Money fund assets declined slightly in the latest week but they continue to remain above the $2.8 trillion level. ICI's weekly statistics show assets decreasing by $5.57 billion to $2.812 trillion in the week ended June 30. For the month, money funds lost approximately $28 billion, following another relatively modest outflow ($32 billion) in May. In the second quarter, money fund assets declined by $170.4 billion, and year-to-date money funds have dropped by $481 billion, or 14.6%. While its far too soon to declare the large declines of 2009 and early 2010 over, it does appear that assets are levelling off here.
Asset declines in 2010 have been twice as fast for institutional investors, a reveral of 2009's retail-led outflows. YTD, institutional money funds, those sold to corporations and other large buyers usually in blocks of well over $1 million, have declined by $395 billion, or 17.8%, to $1.830 trillion. Retail money funds, on the other hand, which broke below the $1 trillion level for the first time since early 2007, have declined by $86 billion, or 8.0%, to $982 billion. In 2009, retail assets fell by $287 billion, or 21.2% while institutional assets fell by $260 billion, or 10.5%.
The Investment Company Institute's latest "Month-End Portfolio Holdings of Taxable Money Market Funds report shows money funds selling CDs in large quantities in May and adding Repo. While CDs remain the largest segment of money fund holdings, at 20.9% or $519.6 billion (we add both CDs and Eurodollar CDs), they declined by $43.1 billion on the month. Meanwhile, repurchase agreement holdings rose to 20.5%, or $39.5 billion, to $509.9 billion. Clearly funds were reducing European exposure and adding liquidity in May.
Money funds also reduced their third-largest holding, U.S. Government Agency securities, by $8.1 billion to $437.6 billion (17.6%), and they reduced their (fourth-largest) holdings of Commercial Paper by $11.6 billion to $398.6 billion (16.0%).
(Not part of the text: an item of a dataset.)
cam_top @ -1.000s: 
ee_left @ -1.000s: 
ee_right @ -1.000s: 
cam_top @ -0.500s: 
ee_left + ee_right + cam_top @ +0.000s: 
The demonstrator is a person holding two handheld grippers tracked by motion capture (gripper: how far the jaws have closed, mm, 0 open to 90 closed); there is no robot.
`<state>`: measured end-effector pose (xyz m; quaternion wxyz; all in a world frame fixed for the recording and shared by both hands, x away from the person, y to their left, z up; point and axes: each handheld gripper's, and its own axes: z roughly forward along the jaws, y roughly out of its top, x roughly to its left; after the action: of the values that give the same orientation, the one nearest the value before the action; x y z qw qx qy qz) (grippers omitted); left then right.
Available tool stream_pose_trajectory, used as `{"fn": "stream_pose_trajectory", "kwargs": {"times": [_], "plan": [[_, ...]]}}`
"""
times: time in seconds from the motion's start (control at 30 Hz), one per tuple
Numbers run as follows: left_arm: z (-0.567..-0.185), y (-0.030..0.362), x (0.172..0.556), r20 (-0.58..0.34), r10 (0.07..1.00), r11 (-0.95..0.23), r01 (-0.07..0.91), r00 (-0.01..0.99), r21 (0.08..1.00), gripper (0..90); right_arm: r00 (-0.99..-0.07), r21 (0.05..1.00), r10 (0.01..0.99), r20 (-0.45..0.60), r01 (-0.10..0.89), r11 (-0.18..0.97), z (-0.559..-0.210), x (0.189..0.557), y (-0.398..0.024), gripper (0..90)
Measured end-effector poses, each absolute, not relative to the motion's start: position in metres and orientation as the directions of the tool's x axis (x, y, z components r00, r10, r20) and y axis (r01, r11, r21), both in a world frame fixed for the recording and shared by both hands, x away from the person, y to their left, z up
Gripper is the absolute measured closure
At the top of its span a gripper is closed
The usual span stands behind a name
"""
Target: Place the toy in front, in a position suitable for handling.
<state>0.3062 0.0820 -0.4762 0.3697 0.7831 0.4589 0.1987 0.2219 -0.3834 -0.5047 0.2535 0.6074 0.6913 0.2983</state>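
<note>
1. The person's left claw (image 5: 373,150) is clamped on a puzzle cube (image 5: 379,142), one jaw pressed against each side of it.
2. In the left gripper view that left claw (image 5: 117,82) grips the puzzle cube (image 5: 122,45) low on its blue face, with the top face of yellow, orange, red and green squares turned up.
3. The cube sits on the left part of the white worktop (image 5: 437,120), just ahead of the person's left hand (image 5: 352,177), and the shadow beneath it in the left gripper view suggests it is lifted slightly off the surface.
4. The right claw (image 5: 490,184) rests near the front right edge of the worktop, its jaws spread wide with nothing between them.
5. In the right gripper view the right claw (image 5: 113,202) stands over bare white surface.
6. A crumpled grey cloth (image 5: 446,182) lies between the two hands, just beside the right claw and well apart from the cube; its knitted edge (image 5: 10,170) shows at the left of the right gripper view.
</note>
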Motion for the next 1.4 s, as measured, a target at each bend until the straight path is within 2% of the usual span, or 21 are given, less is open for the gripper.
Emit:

Corporate Notes, which together with Bank Notes represent just 7.1% of holdings, saw a sharp decline, falling $9.3 billion to $119.5 billion (Bank Notes total an additional $56.1 billion).
Holdings of Treasury Bills and securities increased by $7.7 billion to $353.3 billion, or 14.2%. Banker's Acceptances, which in the past accounted for a significant portion of money fund holdings, have attrophied to almost nothing. Funds hold just $205 million in BAs.
ICI's statistics showed the Average Maturity of taxable portfolios declining to 41 days, its lowest level in over 2 years. The report also showed the Number of Accounts Outstanding falling by 34.5 thousand to 28.96 million. This series showed total assets of taxable funds falling $19.6 billion to $2.485 trillion in May.